This Biennale of the people has a different accent: political, participatory, inviting. This becomes very clear and evident in the works of Marcos Avila-Ferero „Theory of the wild gees, notes on the workers gestures (2019)“.  Avila-Ferero asked retired Japanese workers to repeat their movements of the work processes in their professional life. We see workers moving air in human chains. The whole thing seems so absurd and senseless, so exposing and inhuman, that the whole exploitation of labor becomes immediately tangible. The technical tracing of the physical motion sequences illustrates how the rationalization of labor uses the human body as a tool. We see how, after decades of routine, the body adapts and deforms to the work processes. Over the duration of the exhibition, dancers will be invited to respond to these work processes. This is exciting to imagine.

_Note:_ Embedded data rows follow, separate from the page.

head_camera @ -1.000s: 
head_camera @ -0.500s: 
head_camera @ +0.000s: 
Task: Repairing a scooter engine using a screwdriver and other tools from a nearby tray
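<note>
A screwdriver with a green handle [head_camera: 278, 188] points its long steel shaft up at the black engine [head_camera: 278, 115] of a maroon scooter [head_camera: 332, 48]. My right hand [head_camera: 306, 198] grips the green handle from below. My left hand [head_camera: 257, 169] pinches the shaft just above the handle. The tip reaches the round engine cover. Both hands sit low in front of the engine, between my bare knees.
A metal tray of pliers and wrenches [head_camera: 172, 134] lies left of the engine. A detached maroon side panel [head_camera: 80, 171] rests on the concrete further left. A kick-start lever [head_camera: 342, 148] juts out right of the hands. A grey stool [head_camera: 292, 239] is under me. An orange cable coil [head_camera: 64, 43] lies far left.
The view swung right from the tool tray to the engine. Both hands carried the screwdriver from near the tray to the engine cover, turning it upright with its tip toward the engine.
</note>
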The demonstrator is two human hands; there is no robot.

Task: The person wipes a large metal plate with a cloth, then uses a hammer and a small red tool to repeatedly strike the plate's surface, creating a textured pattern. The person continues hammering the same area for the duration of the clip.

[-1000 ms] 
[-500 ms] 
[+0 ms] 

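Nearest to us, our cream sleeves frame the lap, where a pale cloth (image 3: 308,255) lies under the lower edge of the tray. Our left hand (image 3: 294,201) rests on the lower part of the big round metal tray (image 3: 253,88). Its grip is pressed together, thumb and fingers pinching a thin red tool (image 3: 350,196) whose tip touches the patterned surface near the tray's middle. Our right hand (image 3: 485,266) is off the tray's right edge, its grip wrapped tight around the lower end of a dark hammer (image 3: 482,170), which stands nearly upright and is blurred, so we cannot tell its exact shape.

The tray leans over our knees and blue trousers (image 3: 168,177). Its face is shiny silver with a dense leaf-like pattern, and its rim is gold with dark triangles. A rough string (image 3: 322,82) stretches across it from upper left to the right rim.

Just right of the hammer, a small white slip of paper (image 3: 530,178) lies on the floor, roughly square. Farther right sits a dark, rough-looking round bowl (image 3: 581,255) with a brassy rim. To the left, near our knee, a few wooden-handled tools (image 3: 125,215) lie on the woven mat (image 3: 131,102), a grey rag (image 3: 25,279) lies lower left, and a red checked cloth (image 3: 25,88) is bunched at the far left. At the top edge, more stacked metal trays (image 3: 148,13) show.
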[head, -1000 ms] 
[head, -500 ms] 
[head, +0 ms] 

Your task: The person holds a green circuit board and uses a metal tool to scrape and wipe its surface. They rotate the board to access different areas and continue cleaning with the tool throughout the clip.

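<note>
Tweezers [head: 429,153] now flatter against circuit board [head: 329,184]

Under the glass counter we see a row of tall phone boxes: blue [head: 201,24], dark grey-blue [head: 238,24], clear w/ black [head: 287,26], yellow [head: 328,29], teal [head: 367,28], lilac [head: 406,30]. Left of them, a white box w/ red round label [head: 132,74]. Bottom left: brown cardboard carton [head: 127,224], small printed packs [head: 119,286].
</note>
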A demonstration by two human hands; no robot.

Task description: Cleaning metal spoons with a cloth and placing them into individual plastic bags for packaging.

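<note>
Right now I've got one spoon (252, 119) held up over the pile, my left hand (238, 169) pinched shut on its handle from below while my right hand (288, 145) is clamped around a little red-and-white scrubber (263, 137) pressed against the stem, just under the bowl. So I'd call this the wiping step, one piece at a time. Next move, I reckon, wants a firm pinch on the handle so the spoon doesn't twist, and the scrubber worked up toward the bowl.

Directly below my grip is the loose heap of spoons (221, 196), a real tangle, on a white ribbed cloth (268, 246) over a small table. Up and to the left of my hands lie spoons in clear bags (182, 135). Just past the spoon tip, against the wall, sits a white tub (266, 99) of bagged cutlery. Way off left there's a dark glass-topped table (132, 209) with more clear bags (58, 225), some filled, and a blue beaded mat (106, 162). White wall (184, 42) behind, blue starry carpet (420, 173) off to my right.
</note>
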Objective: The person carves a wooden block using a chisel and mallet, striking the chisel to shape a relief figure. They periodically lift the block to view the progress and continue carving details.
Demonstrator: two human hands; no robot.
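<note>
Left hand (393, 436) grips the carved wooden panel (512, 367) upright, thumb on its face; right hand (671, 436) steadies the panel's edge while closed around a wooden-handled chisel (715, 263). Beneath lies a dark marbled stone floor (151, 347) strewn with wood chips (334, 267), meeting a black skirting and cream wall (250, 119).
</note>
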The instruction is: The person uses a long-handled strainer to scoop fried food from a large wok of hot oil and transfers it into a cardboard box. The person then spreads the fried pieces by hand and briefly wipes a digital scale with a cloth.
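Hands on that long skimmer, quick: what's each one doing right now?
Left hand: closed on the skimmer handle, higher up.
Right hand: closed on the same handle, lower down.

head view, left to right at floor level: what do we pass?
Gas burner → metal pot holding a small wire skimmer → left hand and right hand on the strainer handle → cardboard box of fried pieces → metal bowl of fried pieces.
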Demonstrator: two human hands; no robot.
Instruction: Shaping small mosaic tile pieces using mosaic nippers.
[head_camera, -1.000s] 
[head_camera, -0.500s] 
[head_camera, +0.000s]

The curatorial statement reads, „even the most solitary of journeys is not one of isolation, but drinks deeply from that common wellspring of collective knowledge and ideas.“ Nowhere is this more evident than in the works of the Student Biennial. You can feel the verve of young artists, the poetry that unfolds in the warehouses from the colonial era. The works of young artists „drink deeply from that common wellspring of collective knowledge and ideas,“ – they take a big gulp.

This again is not unusual, in fact not that remarkable, because art students all over the world do this. Except in Kochi they are represented at the Biennale, they are visible to an international audience, they are heard, their voice is amplified and sounds in a chorus, they are not alone, they represent a whole generation, the generation to which the future belongs and which is taken away from them by the egoism of the ideals of old white men.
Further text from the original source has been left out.